===== Listed entries

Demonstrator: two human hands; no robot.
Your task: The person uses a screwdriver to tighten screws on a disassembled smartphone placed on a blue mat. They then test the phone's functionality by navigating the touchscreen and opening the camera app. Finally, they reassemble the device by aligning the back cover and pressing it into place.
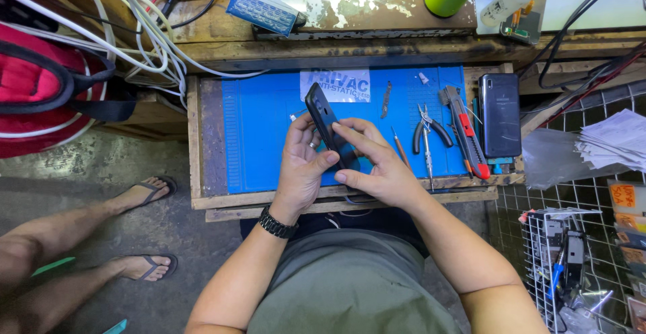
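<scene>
A dark smartphone is held tilted on edge above a blue work mat. My left hand grips its lower part, thumb pressed on the side; a ring shows on one finger and a black watch on the wrist. My right hand holds the phone's lower right side, fingertips on its face. Both hands hover over the front part of the mat.
On the mat lie pliers, a red utility knife, a thin probe, tweezers. A second dark phone rests at the right. White cables hang left. Another person's sandalled feet stand at left. A wire basket sits lower right.
</scene>
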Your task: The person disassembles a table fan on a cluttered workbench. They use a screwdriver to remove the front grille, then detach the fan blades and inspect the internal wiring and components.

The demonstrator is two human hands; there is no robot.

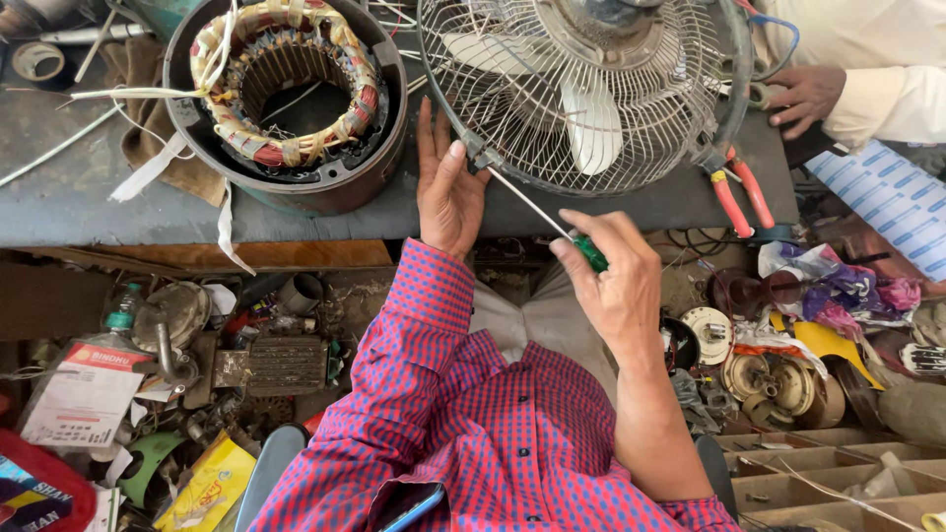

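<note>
The right hand (616, 286) grips a green-handled steel screwdriver (552, 225), shaft slanting up-left to the round wire fan guard (473, 118)'s rim, where the open left hand (448, 192) rests.

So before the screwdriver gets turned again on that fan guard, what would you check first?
1. Screwdriver tip seated at the clip on the fan guard rim: looks ok, the tip meets it.
2. Right hand grips the green handle: ok.
3. Left hand steadies the rim beside the clip: ok, thumb rests by it.
4. Fingers clear of the blades: ok, the guard covers them.
5. Fan unplugged: cannot tell.
6. Another person's hand at the far rim: not ok, close to the work.
</note>
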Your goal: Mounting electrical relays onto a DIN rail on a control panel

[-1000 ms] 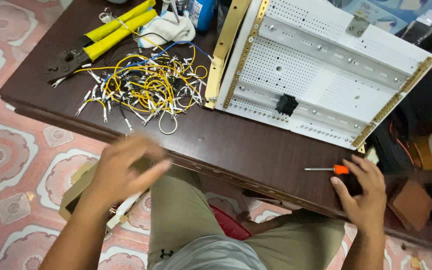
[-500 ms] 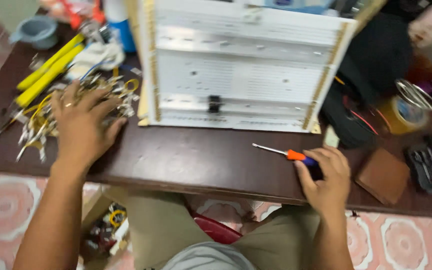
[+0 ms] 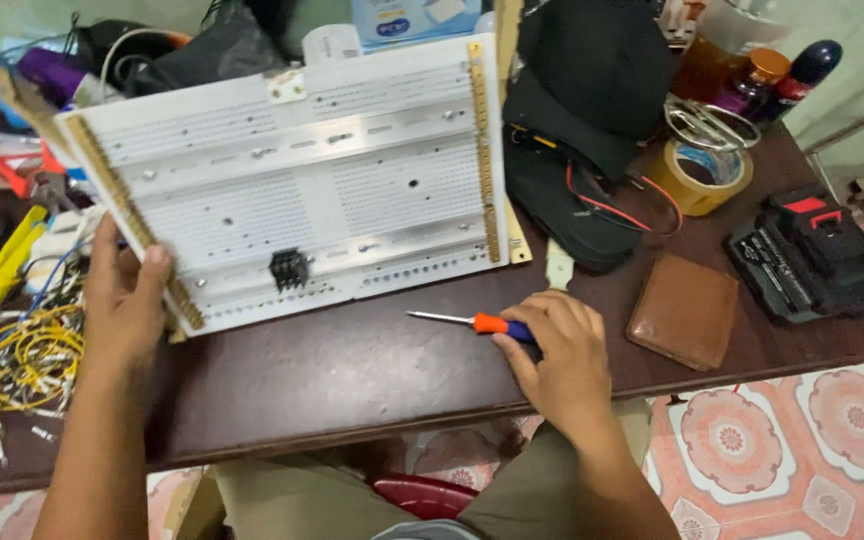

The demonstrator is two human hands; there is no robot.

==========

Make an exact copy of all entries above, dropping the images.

Demonstrator: two human hands; no robot.
Your task: The person uses a screwdriver to tighten screws on a disassembled smartphone placed on a blue mat. They then test the phone's functionality by navigating the touchscreen and opening the camera app. Finally, they reassemble the device by aligning the back cover and pressing it into place.
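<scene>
A dark smartphone is held tilted on edge above a blue work mat. My left hand grips its lower part, thumb pressed on the side; a ring shows on one finger and a black watch on the wrist. My right hand holds the phone's lower right side, fingertips on its face. Both hands hover over the front part of the mat.
On the mat lie pliers, a red utility knife, a thin probe, tweezers. A second dark phone rests at the right. White cables hang left. Another person's sandalled feet stand at left. A wire basket sits lower right.
</scene>
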Your task: The person disassembles a table fan on a cluttered workbench. They use a screwdriver to remove the front grille, then detach the fan blades and inspect the internal wiring and components.

The demonstrator is two human hands; there is no robot.


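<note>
The right hand (616, 286) grips a green-handled steel screwdriver (552, 225), shaft slanting up-left to the round wire fan guard (473, 118)'s rim, where the open left hand (448, 192) rests.

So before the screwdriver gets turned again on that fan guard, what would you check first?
1. Screwdriver tip seated at the clip on the fan guard rim: looks ok, the tip meets it.
2. Right hand grips the green handle: ok.
3. Left hand steadies the rim beside the clip: ok, thumb rests by it.
4. Fingers clear of the blades: ok, the guard covers them.
5. Fan unplugged: cannot tell.
6. Another person's hand at the far rim: not ok, close to the work.
</note>
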Your goal: Mounting electrical relays onto a DIN rail on a control panel

[-1000 ms] 
[-500 ms] 
[+0 ms] 

The demonstrator is two human hands; there is no robot.

That is the entire output.